For Those Who Deeply Love Jesus

As i said, nice try on trying to turn it around on me but you are still an Atheist Christian bashing in a thread called "For Those Who Deeply Love Jesus". Carry on, you're simply proving my point.
Your absolute ignorance, bad manners, prejudice, and refusal to take in what anybody else is saying is not incredible... because I have seen it all too often. It is not exclusive to religious cranks, but it is a typical tactic of a sort of religious bigot who is incapable of polite and reasoned debate.

For you, the mere fact that I am not a Christian and criticise Christians of YOUR boorishness (people who hide their shallowness, stupidity, hard-heartedness, and intolerance behind a shield which you LABEL with the name of a teacher that I admire) makes me a Christian-basher.

ANYBODY who criticises anything about you is a Christian-basher, I suppose.

Nothing I say is going to change that. You just keep repeating your arrogant mantra of "nice try nice try nice try nice try nice try nice try nice try nice try nice try nice try nice try nice try nice try nice try nice try nice try nice try... "

If that's your idea of "Deeply Loving Jesus", I feel sorry for Jesus.

I will continue to look in on this thread, because SOME people are using it to say interesting things.

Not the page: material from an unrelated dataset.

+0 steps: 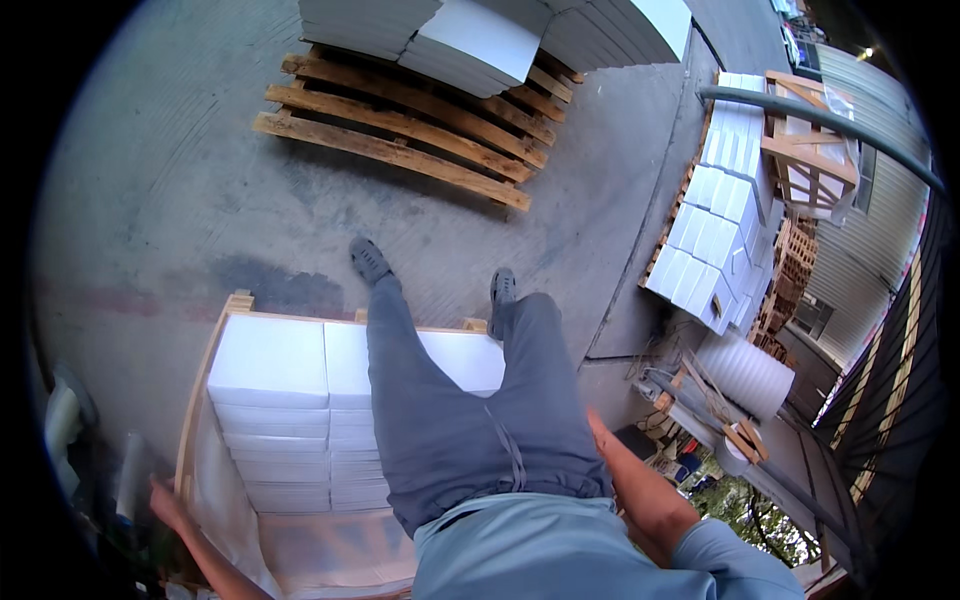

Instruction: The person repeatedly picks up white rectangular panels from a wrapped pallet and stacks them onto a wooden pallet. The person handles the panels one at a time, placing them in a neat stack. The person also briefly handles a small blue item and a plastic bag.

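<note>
I look down my own body: grey trousers (470, 420), dark shoes (370, 260) and a pale blue shirt (540, 550). My left hand (165, 500) reaches out low on the left, at the corner of a wooden-framed stack of white blocks (268, 360) with clear plastic film (225, 500) hanging down its side. Whether the fingers grip the film or the frame is unclear. My right forearm (640, 490) runs back along my hip, and that hand is hidden behind my leg.
A bare wooden pallet (400, 125) lies ahead on the concrete, with stacked white slabs (480, 40) on its far end. More white blocks (715, 220) stand on pallets to the right, beside a wooden crate (810, 150), a grey pipe (820, 120) and a white roll (745, 370).
</note>
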Tool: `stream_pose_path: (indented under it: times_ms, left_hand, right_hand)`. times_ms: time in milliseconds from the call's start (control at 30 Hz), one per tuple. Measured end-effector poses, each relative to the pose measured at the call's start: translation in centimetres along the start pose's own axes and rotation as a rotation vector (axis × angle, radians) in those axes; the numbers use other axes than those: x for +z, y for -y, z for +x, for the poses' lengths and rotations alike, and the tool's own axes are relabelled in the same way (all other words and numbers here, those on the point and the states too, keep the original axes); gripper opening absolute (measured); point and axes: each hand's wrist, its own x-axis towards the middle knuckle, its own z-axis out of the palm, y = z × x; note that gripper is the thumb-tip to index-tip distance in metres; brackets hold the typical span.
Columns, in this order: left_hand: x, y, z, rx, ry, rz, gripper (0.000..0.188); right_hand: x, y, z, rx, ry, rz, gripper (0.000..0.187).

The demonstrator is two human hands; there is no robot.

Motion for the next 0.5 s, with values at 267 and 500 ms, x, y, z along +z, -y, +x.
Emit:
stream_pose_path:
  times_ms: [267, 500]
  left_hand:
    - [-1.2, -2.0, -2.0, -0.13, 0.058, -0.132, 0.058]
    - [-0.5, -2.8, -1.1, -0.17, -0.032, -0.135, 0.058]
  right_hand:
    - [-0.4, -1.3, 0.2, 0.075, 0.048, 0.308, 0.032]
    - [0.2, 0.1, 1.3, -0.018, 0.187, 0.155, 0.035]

I have nothing further to say to YOU - neither here nor on any other thread - because you have proved yourself incapable of listening. Don't bother replying to this post, as I'm not going to waste my time reading anything you have to say. It's been a waste of time this far, and I don't expect you to improve your atrocious behaviour.
 
Your absolute ignorance, bad manners, prejudice, and refusal to take in what anybody else is saying is not incredible... because I have seen it all too often. It is not exclusive to religious cranks, but it is a typical tactic of a sort of religious bigot who is incapable of polite and reasoned debate.

For you, the mere fact that I am not a Christian and criticise Christians of YOUR boorishness (people who hide their shallowness, stupidity, hard-heartedness, and intolerance behind a shield which you LABEL with the name of a teacher that I admire) makes me a Christian-basher.

ANYBODY who criticises anything about you is a Christian-basher, I suppose.

Nothing I say is going to change that. You just keep repeating your arrogant mantra of "nice try nice try nice try nice try nice try nice try nice try nice try nice try nice try nice try nice try nice try nice try nice try nice try nice try... "

If that's your idea of "Deeply Loving Jesus", I feel sorry for Jesus.

I will continue to look in on this thread, because SOME people are using it to say interesting things. I have nothing further to say to YOU - neither here nor on any other thread - because you have proved yourself incapable of listening. Don't bother replying to this post, as I'm not going to waste my time reading anything you have to say. It's been a waste of time this far, and I don't expect you to improve your atrocious behaviour.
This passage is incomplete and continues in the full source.